In the past at various times, thirteen ridings elected two MPs through plurality block voting. That Halifax would have two seats was written right into the BNA Act, Canada's constitution.

Several different election systems have been used at the provincial level including single transferable voting (a form of proportional representation), instant-runoff voting, block voting, and a post/seat system where each seat in a district is elected through a separate contest either through FPTP or IRV.

== History ==
The Proportional Representation League was founded in 1893 as an international (United States and Canada) association of PR advocates. The group put out a quarterly PR Review in the first decades of the 1900s.

In late 1915, the Canadian P.R. Society was formed.

=== 1910s and 1920s ===
The first city in Canada to use proportional representation was Calgary in 1917, to elect nine city councillors.

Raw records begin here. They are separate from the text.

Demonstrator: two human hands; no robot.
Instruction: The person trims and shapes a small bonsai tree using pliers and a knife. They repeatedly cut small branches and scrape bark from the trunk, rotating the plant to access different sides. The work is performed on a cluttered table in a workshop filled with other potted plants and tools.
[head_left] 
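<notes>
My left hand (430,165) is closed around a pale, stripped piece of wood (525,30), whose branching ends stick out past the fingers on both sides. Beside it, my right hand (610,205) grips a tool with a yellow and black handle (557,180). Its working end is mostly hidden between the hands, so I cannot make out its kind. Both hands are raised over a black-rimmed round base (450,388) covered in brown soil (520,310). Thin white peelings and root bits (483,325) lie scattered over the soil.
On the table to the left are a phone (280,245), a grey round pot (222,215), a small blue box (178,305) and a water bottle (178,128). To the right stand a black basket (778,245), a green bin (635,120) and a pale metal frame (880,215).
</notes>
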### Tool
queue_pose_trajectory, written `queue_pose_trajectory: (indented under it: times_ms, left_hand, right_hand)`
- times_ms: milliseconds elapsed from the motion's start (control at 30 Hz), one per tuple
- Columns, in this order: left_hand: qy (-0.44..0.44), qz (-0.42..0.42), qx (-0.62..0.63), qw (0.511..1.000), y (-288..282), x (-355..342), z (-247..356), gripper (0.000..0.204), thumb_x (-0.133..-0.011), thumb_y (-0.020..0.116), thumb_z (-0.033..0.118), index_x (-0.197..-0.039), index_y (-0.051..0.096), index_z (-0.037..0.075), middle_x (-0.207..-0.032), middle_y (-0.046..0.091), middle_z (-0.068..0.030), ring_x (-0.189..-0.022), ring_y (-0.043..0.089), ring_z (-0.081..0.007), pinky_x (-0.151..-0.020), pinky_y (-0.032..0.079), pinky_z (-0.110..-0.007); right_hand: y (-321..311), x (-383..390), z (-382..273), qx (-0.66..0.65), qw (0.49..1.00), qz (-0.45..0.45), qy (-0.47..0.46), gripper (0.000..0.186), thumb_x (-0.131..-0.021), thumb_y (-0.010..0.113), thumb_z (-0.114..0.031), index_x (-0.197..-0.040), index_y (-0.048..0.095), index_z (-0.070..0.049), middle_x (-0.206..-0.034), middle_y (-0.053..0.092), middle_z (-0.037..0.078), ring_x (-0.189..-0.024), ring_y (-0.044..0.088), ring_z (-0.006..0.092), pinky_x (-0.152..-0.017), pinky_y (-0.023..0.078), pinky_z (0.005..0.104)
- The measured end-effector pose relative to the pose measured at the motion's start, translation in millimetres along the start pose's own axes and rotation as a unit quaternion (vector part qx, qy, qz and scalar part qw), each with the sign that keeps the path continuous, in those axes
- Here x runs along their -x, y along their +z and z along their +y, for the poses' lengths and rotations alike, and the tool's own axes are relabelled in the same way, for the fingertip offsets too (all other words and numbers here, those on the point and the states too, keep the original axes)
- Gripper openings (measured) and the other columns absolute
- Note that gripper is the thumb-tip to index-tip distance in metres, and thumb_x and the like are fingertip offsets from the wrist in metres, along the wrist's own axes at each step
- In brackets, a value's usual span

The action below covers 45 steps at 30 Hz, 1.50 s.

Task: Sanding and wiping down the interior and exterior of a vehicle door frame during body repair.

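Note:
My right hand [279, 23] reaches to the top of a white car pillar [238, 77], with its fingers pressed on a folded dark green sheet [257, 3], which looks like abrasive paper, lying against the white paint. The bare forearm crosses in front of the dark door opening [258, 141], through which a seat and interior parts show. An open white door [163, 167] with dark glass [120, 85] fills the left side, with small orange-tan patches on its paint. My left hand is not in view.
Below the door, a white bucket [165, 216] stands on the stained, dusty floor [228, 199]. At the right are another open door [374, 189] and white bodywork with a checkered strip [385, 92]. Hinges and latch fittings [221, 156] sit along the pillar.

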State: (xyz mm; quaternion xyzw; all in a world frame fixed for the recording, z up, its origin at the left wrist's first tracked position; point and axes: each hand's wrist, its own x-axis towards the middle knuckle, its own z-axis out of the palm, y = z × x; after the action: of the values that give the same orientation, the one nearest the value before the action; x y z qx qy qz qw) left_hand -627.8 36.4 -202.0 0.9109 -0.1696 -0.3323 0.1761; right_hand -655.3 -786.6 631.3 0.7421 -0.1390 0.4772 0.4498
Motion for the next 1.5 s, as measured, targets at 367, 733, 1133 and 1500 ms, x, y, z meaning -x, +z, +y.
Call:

It used STV for city elections until 1960, a little in the 1960s, then fully again in 1971.

Several municipalities in BC adopted it soon after.

Winnipeg used STV in its city elections from 1920 to 1970.

Victoria and Vancouver used STV for city elections in the early 1920s.

Edmonton used STV 1923 to 1927.

Lethbridge had adopted instant runoff voting in 1913 and switched to STV in 1928.

Saskatoon, Regina, North Battleford and Moose Jaw used STV in the 1920s. Saskatoon used STV again 1939-1941.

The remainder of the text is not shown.